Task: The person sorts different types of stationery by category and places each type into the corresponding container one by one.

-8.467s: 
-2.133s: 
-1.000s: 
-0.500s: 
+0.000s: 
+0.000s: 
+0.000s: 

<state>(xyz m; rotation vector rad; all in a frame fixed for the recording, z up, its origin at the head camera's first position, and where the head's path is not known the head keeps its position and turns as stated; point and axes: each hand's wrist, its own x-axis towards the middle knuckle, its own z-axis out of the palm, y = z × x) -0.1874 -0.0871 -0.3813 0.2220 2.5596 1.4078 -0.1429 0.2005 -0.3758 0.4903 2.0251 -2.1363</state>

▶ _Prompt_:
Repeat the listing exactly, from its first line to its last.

▶ _Written answer_:
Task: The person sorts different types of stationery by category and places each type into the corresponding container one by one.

-8.467s: 
-2.133s: 
-1.000s: 
-0.500s: 
+0.000s: 
+0.000s: 
+0.000s: 

<state>(xyz m; rotation vector rad; all in a frame fixed for the recording, z up, its origin at the head camera's first position, and where the head's path is not known the head keeps its position and turns as stated; point and axes: each hand's wrist, its own x-axis towards the middle knuckle, its own z-axis out of the palm, y = z × x) -0.1874 -0.0871 -0.3813 0.2220 2.5596 1.4078 -0.1429 0.2005 -0.3758 0.4903 2.0251 -2.1363</state>

The work on this exercise is done.